Jakieś wnioski mam, kilka drobnych zmian będzie zarówno w przygotowaniu jak i podczas samego łowienia, ponieważ tura nr2 i nr3 odbędzie się również na Z.Zemborzyckim pod koniec kwietnia. Czy zmiany będą skuteczne? Napiszę po zawodach.
Do kotłów wrzuciłem:
1kg zanęty Sensas Gros Gardons
1kg zanęty SARS Grand Roach
2 kg ziemi torfowej Vimba
2 kg wiążącej Vimba
2 kg argille Vimba
4 kg somme Vimba
z robactwa zużyłem 0,75 litra joka oraz odrobinę pinki.

Pod odległościówkę poszły 3 garści zanęty, paczka argilli i połowa wiążącej. Całość dość dobrze namoczone, tak dobrze, że po jednym ściśnięciu dłonią kulka była gotowa do wystrzelenia. Wrzuciłem tam 0,25L joka i garść pinki. We wstępnym nęceniu poszło około 22-24 kulek. Z mieszanki ziemi i sommy odsypałem 1/3, która była zaplanowana pod bata, jakbym trafił na stanowisko z rybami przy brzegu. Dodałem tam niemal tyle samo zanęty, odrobinę joka i garstkę pinki. Cała reszta miała pójść pod tyczkę we "wstępniaku" i na donęcanie. Pierwszy raz donęcałem około 30 minut od początku zawodów, głównie mieszanką cięższą skierowaną pod odległościówkę, gdy ryby pojawiły się w kulach, donęcałem już mieszanką główną.

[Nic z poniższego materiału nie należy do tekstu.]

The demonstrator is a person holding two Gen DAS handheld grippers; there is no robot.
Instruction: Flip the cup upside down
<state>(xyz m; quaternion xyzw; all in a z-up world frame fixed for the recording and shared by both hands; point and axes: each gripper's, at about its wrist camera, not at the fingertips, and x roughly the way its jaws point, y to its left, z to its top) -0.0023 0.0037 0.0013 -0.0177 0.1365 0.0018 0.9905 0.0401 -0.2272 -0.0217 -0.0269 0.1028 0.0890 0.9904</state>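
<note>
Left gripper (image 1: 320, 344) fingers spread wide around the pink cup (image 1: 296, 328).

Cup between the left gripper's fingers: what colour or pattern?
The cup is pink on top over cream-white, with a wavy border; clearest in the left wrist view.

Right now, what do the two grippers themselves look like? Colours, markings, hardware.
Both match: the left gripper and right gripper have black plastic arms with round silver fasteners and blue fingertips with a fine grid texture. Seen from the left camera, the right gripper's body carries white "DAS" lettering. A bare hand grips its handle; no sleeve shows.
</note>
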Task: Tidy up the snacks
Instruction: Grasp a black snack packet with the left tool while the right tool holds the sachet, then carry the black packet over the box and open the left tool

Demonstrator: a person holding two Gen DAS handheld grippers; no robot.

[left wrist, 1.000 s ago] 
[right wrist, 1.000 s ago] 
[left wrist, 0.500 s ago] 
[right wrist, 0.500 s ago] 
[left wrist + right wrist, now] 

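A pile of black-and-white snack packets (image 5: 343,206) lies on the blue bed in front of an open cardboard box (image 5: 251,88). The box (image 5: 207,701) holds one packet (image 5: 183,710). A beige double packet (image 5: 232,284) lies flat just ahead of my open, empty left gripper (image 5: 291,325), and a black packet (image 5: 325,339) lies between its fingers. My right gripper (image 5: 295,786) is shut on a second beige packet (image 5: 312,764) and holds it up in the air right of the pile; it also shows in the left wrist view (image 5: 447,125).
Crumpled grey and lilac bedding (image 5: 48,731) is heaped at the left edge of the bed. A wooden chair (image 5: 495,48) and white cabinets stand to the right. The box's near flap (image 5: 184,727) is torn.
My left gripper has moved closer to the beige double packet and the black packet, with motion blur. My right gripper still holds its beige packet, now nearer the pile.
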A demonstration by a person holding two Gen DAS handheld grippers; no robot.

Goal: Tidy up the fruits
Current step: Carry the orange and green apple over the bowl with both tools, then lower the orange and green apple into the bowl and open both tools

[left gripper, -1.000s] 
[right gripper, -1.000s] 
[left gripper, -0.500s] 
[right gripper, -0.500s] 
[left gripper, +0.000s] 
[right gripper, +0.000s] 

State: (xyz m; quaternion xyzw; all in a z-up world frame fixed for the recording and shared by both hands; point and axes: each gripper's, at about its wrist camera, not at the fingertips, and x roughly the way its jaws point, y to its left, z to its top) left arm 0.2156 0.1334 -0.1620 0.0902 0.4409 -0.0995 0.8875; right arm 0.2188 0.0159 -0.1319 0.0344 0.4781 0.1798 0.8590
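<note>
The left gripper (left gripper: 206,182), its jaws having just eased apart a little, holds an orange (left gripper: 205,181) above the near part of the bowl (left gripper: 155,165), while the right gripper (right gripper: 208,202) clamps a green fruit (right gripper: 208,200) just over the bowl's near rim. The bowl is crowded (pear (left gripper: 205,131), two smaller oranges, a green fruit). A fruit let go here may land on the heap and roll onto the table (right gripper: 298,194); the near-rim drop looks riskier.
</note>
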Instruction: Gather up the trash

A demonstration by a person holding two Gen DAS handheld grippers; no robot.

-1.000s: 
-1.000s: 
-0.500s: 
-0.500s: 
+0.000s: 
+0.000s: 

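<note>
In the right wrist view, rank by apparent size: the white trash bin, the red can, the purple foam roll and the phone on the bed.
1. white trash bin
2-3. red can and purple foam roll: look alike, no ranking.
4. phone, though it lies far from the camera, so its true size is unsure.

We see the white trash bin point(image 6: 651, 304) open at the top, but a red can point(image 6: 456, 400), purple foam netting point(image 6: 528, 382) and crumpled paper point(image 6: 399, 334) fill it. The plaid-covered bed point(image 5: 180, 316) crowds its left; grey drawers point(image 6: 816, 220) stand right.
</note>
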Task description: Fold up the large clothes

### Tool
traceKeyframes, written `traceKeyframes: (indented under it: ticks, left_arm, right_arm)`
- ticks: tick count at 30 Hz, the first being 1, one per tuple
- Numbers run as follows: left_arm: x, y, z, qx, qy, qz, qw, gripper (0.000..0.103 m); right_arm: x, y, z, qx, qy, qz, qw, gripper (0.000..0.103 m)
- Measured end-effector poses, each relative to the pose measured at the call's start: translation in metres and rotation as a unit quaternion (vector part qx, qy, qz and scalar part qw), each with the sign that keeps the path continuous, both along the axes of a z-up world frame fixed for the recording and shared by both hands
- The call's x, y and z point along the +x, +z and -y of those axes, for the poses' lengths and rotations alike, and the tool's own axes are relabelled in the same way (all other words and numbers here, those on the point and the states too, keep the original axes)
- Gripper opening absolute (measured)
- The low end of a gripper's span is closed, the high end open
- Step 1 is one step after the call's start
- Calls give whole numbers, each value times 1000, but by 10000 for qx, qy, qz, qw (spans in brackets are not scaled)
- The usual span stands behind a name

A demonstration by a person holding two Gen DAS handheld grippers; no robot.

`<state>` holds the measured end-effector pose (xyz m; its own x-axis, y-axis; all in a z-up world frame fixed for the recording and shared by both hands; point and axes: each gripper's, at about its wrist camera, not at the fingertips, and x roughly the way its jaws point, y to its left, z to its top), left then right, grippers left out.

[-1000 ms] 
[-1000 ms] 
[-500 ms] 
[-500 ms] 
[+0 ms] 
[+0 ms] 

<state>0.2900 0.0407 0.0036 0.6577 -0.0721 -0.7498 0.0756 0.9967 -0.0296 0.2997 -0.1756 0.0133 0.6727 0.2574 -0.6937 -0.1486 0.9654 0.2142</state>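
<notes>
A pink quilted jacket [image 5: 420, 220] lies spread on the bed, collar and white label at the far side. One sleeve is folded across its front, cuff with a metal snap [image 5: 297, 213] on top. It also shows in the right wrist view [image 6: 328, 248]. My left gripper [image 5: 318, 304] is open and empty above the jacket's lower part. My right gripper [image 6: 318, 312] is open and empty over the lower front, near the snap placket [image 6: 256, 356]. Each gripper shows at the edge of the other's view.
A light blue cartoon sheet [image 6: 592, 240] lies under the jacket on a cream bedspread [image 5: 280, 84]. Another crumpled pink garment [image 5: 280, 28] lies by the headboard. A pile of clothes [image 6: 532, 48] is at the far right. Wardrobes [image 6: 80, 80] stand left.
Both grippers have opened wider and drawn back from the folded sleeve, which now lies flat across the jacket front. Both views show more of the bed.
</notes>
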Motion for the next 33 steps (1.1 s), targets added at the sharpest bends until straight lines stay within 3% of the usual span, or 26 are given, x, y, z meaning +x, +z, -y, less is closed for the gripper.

29-30 kwietnia kolejne 2 tury ponownie na Z.Zemborzyckim. Zapowiada się podobna liczba zawodników, także pewnie znowu podsektory i... pewnie znowu liczyć się będzie losowanie. Jednak te zawody pokazały, że dobrzy zawodnicy nawet z bardzo słabych odcinków brzegu potrafią zrobić dobry wynik, a nawet wygrać swój podsektor - głównie posługując się odległościówką. Zobaczymy jak wyjdzie, będę chciał powalczyć o czołówkę, ale jak wyjdzie? Okaże się w ostatni weekend kwietnia.